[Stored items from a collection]
========

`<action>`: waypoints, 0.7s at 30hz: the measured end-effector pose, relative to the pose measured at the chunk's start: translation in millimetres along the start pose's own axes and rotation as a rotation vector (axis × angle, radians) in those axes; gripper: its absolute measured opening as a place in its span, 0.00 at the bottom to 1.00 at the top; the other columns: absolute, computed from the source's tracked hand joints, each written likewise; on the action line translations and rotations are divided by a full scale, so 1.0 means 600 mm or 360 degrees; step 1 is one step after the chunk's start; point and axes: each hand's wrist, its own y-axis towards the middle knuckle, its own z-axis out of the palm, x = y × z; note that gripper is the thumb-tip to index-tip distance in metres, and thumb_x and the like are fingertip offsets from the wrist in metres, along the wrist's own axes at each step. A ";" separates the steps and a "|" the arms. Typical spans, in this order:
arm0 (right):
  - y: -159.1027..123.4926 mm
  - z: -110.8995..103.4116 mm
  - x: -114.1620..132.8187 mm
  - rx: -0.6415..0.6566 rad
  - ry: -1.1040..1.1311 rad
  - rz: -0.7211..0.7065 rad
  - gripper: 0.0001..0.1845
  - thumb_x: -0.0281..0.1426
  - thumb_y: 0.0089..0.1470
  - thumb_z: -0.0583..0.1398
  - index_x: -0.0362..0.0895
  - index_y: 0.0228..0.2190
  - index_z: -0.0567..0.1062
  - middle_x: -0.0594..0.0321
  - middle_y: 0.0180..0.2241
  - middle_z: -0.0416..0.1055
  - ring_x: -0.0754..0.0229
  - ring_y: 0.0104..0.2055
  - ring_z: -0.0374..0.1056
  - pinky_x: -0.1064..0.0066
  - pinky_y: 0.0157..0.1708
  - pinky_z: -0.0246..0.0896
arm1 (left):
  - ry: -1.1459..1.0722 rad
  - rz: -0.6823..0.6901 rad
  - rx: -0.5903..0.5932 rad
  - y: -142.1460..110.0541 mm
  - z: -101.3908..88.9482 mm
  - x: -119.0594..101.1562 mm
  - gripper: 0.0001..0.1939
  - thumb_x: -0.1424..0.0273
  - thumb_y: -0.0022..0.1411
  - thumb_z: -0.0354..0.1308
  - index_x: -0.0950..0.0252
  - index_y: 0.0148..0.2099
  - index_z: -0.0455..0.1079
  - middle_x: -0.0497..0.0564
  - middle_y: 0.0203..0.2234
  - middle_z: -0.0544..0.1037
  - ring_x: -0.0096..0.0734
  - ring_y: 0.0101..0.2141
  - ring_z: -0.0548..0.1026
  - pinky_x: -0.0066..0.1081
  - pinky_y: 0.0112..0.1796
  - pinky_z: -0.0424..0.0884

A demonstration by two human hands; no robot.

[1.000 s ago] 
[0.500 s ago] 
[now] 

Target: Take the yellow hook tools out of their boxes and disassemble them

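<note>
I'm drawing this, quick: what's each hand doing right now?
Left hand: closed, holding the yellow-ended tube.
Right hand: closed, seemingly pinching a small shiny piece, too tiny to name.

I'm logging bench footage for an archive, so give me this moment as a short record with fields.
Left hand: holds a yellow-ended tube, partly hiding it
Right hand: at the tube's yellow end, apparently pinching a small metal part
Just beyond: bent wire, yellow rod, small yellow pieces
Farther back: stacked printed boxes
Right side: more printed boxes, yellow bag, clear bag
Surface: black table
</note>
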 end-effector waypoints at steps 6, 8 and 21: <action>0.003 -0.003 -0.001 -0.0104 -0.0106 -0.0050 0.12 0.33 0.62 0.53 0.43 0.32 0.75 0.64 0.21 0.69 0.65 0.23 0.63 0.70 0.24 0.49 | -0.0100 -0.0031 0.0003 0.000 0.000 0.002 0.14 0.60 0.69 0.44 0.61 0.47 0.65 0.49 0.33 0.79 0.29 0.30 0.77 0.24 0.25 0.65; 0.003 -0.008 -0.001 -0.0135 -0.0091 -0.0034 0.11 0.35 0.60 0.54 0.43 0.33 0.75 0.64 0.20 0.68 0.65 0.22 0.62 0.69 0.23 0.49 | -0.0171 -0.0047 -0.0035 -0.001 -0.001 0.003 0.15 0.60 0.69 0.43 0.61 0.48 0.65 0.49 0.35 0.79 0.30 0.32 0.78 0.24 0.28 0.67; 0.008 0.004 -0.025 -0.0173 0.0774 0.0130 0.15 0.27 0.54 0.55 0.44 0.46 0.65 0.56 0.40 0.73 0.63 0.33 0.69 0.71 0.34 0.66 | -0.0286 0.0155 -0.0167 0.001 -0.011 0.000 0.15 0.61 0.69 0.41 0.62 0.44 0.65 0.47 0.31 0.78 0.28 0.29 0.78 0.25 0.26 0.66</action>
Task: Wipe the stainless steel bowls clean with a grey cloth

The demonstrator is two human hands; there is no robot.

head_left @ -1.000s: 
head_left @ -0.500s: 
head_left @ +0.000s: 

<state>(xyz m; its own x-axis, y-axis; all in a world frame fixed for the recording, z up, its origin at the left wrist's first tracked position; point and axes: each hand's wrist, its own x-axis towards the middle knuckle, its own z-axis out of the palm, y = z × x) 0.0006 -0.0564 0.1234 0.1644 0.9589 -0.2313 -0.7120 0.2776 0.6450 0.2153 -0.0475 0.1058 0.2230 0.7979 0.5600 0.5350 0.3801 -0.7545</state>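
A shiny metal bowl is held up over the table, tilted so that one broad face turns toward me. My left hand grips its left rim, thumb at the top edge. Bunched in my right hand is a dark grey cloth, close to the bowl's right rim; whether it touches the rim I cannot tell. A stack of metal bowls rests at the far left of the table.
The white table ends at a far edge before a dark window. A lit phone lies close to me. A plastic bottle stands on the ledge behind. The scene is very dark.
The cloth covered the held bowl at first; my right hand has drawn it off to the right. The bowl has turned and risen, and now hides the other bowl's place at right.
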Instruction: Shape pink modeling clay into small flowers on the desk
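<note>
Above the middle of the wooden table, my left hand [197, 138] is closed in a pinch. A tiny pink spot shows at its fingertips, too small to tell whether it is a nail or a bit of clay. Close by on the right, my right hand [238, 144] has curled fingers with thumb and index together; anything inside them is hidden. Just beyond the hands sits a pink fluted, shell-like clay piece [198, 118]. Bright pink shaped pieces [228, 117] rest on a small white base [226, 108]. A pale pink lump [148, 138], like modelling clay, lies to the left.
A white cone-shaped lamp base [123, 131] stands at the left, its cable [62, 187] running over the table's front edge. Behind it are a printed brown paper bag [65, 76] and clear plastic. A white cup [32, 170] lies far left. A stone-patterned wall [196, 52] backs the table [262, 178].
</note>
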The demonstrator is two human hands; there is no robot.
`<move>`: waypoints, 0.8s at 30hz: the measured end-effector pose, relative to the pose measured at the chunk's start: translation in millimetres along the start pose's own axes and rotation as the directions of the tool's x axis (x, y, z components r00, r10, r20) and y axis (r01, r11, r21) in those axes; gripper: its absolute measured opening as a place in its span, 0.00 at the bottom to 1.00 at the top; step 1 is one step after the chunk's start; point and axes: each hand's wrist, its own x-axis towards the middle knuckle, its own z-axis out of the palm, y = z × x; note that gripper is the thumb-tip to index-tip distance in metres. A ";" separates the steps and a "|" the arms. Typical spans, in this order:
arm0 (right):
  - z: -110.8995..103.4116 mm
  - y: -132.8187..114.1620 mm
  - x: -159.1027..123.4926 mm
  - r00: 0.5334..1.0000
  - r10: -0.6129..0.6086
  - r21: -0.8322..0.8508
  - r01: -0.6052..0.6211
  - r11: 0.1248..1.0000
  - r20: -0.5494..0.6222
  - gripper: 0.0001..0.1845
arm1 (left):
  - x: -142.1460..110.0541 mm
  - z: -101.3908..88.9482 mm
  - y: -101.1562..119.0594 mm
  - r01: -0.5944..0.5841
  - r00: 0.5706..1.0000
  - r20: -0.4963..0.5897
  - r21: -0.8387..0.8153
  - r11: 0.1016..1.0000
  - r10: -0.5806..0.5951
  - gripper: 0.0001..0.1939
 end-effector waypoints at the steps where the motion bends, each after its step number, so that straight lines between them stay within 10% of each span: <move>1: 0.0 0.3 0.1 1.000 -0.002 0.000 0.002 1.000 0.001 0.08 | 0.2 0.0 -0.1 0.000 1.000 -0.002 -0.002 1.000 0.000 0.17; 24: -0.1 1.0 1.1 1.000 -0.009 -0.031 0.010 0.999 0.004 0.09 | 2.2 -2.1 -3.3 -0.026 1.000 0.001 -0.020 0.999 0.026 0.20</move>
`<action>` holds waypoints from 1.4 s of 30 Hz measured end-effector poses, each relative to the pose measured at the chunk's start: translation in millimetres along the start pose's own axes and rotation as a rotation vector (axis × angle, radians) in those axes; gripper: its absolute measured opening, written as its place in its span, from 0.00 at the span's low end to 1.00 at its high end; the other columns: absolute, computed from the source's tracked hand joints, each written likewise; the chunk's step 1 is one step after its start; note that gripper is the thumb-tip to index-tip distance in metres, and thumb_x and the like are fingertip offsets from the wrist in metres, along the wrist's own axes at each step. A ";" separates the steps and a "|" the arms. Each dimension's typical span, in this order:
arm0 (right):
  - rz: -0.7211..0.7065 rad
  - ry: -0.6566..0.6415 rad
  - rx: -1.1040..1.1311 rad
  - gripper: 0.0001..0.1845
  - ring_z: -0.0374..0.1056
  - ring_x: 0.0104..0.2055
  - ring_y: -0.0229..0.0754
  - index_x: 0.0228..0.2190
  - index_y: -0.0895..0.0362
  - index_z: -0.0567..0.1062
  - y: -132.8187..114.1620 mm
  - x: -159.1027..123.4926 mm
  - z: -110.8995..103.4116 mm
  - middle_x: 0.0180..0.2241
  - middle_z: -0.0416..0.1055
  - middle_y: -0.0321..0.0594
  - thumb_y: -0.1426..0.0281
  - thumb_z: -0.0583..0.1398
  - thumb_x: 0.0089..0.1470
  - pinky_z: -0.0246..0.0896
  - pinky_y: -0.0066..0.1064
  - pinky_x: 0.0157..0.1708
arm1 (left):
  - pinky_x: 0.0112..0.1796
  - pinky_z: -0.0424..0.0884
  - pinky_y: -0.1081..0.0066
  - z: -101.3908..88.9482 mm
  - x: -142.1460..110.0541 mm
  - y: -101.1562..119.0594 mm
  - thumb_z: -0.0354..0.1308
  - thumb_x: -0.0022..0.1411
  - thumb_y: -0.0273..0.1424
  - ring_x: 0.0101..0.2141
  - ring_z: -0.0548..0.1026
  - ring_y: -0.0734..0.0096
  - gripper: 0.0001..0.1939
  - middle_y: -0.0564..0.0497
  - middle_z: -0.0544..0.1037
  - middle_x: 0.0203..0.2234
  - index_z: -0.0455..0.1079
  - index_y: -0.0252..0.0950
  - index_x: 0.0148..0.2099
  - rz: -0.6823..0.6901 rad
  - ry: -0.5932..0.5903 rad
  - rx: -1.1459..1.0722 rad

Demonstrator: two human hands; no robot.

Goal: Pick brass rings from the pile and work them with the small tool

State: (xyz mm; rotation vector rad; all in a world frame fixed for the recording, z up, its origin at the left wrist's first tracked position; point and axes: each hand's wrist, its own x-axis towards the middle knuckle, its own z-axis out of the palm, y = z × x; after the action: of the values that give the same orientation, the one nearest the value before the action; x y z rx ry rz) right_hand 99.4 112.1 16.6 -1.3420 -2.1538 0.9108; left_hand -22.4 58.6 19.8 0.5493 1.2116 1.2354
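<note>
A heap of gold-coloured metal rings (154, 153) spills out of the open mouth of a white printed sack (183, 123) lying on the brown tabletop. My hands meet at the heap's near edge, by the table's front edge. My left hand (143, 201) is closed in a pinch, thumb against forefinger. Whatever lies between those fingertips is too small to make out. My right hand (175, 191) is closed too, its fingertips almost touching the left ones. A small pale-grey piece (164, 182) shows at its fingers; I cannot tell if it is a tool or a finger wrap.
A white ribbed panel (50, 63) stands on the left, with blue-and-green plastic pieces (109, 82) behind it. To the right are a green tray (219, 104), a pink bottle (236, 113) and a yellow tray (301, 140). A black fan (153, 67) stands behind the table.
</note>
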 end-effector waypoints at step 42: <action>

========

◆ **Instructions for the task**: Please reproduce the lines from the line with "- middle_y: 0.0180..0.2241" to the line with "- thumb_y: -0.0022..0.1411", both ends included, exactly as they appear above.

◆ **Exercise result**:
  - middle_y: 0.0180..0.2241
  - middle_z: -0.0416..0.1055
  - ring_x: -0.0754..0.0229
  - ring_y: 0.0104..0.2055
  - ring_z: -0.0374..0.1056
  - pinky_x: -0.1064..0.0066
  - pinky_y: 0.0157..0.1708
  - pinky_z: -0.0246..0.0896
arm1 (left):
  - ry: -1.1459..1.0722 rad
  - rz: -0.6823..0.6901 rad
  - rx: -0.5903..0.5932 rad
  - y: -142.1460..110.0541 mm
  - z: -101.3908..88.9482 mm
  - x: -119.0594..101.1562 mm
  - gripper: 0.0001..0.1939
  - thumb_x: -0.1424..0.0273
  - thumb_y: -0.0022..0.1411

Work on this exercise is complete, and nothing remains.